The role of the palliative care team in an evolving landscape
The story of children such as Charlie surviving with a “lethal” disease is not unfamiliar in pediatric palliative care (PPC). Trisomy 13 and 18 (T13/18), once considered mostly fatal, are now well established as syndromes with wide phenotypic variation, and children are known to survive for decades both with and without surgical intervention.28–30 TD in some ways is today where T13/18 were in the 1980s—with single case reports of long-term survivors, such as Charlie, and parents fighting for medical providers to consider alternatives.31
Although we currently lack longitudinal data in TD, we can extrapolate that with surgical intervention (tracheostomy, gastric tube placement, foramen magnum decompression, and/or ventriculoperitoneal (VP) shunt when clinically indicated), survival curves are likely to differ from what we would expect with a “uniformly fatal” diagnosis. Quality of life (QOL), of course, is important to follow, along with survival. If Charlie is any indication, his parents perceive his QOL to be excellent and state they would do nothing differently if they were faced with the same medical decisions for Charlie all over again.

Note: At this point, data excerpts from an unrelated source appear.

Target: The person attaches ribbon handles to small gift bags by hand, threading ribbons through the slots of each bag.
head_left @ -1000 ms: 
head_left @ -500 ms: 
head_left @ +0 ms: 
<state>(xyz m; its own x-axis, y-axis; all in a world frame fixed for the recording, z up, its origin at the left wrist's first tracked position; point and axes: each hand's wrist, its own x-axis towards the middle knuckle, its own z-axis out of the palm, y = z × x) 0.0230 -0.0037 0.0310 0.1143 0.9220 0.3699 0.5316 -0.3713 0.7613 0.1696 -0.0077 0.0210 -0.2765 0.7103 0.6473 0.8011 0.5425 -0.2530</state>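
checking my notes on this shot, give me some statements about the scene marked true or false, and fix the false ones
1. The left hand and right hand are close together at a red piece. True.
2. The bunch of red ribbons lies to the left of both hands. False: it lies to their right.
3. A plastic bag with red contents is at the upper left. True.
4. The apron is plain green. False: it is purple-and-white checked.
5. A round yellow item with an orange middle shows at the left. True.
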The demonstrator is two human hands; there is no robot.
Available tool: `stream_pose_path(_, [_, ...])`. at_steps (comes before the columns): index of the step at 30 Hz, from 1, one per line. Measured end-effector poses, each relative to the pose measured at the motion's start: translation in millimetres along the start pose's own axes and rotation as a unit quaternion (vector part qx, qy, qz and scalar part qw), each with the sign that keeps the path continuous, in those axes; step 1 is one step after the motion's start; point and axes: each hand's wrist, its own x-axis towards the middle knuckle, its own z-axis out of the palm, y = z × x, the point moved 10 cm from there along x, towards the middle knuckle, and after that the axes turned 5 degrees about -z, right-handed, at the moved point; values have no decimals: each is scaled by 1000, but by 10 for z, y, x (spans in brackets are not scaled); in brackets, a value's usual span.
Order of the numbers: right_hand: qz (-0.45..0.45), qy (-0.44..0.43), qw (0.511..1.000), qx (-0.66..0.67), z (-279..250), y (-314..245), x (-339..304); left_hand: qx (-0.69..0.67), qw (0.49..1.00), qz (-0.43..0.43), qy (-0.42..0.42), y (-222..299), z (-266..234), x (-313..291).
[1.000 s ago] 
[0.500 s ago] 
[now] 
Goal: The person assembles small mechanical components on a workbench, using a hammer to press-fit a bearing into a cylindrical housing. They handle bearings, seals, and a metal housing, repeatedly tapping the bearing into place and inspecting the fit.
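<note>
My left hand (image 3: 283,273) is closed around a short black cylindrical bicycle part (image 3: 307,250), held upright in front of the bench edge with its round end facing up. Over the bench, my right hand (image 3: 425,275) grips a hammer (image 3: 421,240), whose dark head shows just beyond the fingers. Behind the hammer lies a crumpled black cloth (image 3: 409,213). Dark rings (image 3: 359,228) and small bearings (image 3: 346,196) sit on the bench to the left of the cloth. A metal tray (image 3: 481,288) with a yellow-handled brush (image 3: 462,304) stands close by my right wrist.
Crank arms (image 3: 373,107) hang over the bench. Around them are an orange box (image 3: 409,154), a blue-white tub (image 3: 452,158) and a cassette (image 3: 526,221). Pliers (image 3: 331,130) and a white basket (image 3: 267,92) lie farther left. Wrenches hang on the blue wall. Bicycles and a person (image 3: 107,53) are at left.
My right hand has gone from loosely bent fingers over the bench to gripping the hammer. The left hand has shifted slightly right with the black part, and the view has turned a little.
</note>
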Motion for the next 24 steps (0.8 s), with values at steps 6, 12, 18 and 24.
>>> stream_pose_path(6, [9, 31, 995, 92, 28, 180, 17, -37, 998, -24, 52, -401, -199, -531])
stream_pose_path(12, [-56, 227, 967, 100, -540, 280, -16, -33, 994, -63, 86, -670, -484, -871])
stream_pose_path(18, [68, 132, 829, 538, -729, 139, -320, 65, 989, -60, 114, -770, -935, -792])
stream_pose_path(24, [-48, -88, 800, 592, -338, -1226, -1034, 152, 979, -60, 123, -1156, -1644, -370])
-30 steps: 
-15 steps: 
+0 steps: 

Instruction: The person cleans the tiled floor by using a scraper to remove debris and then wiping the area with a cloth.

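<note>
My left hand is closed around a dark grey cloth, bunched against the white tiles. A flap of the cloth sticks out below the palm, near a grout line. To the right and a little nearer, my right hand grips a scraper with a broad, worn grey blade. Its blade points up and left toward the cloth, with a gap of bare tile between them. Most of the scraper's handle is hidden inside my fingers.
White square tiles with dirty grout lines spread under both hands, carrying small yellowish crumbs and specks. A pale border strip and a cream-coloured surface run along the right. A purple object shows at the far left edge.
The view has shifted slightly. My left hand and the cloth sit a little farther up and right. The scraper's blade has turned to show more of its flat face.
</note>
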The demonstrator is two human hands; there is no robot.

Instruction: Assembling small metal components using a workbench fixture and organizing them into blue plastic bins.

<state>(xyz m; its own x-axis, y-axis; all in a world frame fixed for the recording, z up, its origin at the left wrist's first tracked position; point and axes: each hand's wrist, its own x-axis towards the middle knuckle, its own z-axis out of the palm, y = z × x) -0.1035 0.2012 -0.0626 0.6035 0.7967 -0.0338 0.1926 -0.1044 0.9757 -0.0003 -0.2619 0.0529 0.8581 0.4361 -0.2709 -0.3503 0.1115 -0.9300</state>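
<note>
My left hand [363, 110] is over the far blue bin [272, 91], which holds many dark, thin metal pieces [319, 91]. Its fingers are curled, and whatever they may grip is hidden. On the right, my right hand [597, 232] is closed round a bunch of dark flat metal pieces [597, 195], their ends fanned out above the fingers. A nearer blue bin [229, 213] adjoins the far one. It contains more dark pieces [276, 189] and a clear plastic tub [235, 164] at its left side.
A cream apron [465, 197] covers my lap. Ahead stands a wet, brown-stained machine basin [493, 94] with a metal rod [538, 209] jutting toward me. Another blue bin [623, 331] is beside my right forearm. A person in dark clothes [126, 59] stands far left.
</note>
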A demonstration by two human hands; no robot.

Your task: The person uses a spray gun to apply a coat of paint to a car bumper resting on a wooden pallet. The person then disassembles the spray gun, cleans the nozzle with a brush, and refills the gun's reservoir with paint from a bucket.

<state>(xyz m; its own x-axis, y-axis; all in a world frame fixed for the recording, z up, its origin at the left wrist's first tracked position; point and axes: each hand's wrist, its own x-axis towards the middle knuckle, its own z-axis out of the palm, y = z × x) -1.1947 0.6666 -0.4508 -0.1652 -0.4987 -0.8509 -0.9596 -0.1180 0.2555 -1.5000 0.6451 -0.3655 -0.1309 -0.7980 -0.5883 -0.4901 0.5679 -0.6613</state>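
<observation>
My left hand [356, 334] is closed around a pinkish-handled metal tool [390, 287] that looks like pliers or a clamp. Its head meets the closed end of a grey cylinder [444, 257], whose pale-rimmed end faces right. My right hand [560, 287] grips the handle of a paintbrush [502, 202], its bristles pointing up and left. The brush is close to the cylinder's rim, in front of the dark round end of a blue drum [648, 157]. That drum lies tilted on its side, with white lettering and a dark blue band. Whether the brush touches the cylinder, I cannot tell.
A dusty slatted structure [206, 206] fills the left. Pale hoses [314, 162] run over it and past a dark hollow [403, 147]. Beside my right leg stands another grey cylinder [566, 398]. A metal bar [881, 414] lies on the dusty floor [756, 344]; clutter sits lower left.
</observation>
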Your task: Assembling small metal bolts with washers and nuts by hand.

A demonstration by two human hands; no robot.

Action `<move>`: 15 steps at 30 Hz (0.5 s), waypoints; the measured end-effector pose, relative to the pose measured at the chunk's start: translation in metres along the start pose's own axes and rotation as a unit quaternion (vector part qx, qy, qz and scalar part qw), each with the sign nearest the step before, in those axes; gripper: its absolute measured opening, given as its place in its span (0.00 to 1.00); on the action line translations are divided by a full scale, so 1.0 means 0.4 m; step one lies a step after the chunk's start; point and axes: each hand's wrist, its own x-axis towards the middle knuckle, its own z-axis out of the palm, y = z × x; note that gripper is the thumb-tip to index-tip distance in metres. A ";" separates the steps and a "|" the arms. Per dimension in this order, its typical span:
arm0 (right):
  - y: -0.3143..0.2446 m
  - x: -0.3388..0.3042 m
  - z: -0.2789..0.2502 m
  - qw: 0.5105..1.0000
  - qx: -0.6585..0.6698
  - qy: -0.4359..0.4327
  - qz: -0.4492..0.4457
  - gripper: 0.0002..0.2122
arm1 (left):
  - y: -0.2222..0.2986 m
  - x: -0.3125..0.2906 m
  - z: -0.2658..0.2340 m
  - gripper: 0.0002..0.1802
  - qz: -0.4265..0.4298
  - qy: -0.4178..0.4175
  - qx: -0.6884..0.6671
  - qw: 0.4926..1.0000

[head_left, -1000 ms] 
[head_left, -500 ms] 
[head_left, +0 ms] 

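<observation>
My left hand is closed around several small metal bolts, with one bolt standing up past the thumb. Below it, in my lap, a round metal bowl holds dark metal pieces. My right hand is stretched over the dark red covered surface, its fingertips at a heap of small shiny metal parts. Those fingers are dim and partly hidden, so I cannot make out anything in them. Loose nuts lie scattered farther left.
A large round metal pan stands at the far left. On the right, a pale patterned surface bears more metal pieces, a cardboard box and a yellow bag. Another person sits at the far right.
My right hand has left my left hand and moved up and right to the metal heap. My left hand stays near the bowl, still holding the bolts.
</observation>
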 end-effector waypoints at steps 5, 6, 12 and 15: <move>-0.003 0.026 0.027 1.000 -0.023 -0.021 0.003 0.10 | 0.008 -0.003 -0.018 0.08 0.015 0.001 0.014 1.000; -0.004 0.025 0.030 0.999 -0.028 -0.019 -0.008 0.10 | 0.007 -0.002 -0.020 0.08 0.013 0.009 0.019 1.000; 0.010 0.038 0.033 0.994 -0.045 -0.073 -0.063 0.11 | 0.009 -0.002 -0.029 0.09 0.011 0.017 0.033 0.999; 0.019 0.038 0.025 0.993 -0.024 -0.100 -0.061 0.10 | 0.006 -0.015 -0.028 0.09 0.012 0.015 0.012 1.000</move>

As with the paradigm shift that has occurred in the care of infants with T13/18, PPC teams have played and continue to play a pivotal role in advocating for goal-concordant clinical care that is based on best available evidence for the disease in question. With rare diseases such as TD, single case reports of survivors such as Charlie are important evidence that a condition may be life-limiting, but not necessarily “uniformly lethal.” We, therefore, recommend practitioners be wary of the label “lethal” and suggest counseling families on the variety of clinical outcomes documented in the literature.
Footnotes
Acknowledgements
We thank Charlie and his family for allowing us to share his story.
Funding Information
No funding was received.
Author Disclosure Statement
Drs. Bober and Carroll are investigators for Biomarin, Pfizer, QED, and Ascendis. Dr. Bober also serves as a consultant for these companies. No competing financial interests exist for the rest of the authors on this article.